18F-CP18 Imaging Studies for Cancer Treatment With Birinapant

Ovarian Cancer Clinical Trial

Official title:
A Pilot Study of [18F]-CP18 PET/CT Imaging in Patients With Relapsed Platinum Resistant or Refractory Epithelial Ovarian Cancer, Primary Peritoneal Cancer or Fallopian Tube Cancer Therapy Receiving Birinapant, a SMAC Mimetic Therapy

Clinical Trial Details — Status: Withdrawn

Administrative data
NCT number NCT01766622
Other study ID # 130036
Secondary ID 13-C-0036
Status Withdrawn
Phase Phase 2
First received
Last updated
Start date November 30, 2012
Est. completion date July 24, 2013

Study information
Verified date July 24, 2013
Source National Institutes of Health Clinical Center (CC)
Contact n/a
Is FDA regulated No
Health authority
Study type Interventional

Clinical Trial Summary

Background:

- 18F-CP18 is a chemical designed for use in imaging studies. It is attracted to tumor cells that are being killed by cancer treatment. Researchers want to test it in imaging studies for people who are being treated with Birinapant. Birinapant is a drug used to treat advanced ovarian, fallopian tube, or peritoneal cancers. It works kills tumor cells that have not responded to earlier treatment. 18F-CP18 may help to monitor cancer treatments with this drug.

Objectives:

- To test the effectiveness of 18F-CP18 imaging studies during cancer treatment with Birinapant.

Eligibility:

- Individuals at least 18 years of age who are taking Birinapant for ovarian, fallopian tube, or peritoneal cancer.

Design:

- Participants will have a brief physical exam. They will also answer questions about their medical history and any current medications.

- Participants will receive a dose of 18F-CP18, followed by an imaging study. The study will involve a positron emission tomography/computed tomography (PET/CT) scan. The scan will last 40 minutes.

- There will be two more PET/CT scans 1 hour and 2 hours after taking 18F-CP18. These scans will look at how the tumor cells absorb and process 18F-CP18.

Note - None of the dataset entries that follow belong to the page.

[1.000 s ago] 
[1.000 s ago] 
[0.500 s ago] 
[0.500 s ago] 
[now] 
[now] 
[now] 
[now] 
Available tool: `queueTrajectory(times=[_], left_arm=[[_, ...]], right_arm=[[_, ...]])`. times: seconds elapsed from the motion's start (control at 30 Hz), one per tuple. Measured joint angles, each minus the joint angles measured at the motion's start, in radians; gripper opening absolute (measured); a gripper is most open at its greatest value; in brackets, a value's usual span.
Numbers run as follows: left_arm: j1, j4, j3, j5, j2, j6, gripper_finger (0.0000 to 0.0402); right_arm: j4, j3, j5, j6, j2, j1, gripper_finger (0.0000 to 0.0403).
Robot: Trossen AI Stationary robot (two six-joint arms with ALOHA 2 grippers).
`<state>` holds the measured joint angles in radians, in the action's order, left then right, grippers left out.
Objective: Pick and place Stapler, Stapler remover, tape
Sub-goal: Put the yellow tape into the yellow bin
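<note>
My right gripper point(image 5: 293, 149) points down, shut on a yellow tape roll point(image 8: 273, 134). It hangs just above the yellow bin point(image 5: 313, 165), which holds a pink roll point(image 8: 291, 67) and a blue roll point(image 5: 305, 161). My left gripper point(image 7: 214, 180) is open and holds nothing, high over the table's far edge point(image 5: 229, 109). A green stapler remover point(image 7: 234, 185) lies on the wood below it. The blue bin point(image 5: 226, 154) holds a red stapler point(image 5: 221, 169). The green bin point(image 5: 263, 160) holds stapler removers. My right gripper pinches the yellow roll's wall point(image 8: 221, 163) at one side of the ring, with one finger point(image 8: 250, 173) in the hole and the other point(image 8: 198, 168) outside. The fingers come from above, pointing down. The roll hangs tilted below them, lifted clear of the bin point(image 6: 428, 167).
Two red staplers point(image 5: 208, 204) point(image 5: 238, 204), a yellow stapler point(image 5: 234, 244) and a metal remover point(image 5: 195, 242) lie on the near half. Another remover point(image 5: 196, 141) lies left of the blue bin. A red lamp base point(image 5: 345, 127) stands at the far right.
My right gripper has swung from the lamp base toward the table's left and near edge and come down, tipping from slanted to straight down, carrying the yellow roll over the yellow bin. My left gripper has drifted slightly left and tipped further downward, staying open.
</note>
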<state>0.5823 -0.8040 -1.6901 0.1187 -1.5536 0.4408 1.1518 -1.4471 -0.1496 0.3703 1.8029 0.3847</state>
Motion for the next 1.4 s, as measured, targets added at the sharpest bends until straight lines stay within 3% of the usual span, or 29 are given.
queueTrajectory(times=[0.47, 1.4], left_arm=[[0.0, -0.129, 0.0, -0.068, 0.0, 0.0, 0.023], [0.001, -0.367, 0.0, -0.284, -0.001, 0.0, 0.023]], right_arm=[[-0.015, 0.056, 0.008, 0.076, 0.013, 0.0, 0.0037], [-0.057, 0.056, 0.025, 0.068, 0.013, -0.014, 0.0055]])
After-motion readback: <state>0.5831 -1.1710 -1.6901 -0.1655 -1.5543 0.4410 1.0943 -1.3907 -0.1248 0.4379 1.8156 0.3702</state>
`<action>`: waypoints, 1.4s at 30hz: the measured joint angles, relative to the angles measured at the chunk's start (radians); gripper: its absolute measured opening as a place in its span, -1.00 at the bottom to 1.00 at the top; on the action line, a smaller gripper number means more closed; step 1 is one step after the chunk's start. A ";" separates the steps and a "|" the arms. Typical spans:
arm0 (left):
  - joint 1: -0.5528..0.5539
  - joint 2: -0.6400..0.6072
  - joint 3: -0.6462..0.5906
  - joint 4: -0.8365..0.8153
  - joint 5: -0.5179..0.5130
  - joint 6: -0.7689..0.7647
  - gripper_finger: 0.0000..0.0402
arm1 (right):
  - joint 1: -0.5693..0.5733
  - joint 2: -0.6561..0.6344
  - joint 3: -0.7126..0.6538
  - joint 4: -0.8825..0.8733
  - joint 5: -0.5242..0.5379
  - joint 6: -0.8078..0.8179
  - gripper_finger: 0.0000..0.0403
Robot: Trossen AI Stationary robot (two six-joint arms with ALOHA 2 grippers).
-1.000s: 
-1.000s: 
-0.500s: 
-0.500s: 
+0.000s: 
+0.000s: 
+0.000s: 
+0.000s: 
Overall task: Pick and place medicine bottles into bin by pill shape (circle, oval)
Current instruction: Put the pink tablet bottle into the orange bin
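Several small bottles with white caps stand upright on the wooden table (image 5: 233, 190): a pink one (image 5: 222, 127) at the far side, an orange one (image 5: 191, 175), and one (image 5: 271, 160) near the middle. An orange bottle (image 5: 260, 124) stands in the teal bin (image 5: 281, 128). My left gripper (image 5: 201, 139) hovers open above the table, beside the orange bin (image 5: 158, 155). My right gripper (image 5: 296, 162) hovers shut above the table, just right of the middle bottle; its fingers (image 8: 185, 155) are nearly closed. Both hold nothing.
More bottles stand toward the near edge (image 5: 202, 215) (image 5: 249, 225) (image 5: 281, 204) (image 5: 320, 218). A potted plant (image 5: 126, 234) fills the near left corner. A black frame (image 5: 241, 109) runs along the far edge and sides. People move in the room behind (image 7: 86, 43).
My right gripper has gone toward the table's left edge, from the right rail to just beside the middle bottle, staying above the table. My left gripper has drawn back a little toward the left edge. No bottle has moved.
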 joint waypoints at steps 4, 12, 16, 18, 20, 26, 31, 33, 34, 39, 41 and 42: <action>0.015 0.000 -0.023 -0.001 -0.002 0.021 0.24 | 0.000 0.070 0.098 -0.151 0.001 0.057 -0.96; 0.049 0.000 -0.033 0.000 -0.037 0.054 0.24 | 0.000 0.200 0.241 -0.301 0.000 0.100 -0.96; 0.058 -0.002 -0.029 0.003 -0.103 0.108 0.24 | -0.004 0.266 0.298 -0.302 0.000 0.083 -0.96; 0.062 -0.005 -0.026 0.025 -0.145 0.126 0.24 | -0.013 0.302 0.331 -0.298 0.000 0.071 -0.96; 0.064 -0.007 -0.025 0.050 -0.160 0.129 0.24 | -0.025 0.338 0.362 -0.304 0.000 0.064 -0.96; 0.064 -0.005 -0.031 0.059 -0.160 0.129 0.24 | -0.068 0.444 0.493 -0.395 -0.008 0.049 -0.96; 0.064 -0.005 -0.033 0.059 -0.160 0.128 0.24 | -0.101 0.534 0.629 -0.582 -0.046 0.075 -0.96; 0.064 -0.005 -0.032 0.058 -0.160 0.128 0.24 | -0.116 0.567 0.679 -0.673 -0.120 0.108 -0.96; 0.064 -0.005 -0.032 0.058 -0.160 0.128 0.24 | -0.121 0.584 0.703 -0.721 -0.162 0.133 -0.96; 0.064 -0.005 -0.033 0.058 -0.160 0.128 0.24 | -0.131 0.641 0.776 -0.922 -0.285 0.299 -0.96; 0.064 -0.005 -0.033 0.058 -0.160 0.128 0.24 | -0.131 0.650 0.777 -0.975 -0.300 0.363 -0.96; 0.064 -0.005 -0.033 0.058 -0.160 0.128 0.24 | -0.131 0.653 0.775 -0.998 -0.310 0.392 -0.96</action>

- This is a scanning study only. No treatment will be provided as part of this study.

Description:

Background:

Dysregulation of apoptosis is instrumental in forming the malignant phenotype and is associated with resistance to chemotherapeutics and biological therapies. Cleaved Caspase 3 (its activated form) plays a key role in the common apoptotic pathway.

CP18 is an enzyme substrate of caspase 3. The formulation [18F]-CP18 includes PEG vector which facilitates internalization and can be non-invasively imaged using PET. Once cleaved into polar fragments by caspase 3, it become trapped within the cells.

In a phase 2 NCI clinical trial (NCI Protocol (#12C0191) CTEP 9235), Birinapant (TL32711), a SMAC (second mitochondrial derived activator of caspase) mimetic, is being evaluated in patients with relapsed platinum resistant or refractory epithelial ovarian cancer, primary peritoneal cancer or fallopian tube cancer.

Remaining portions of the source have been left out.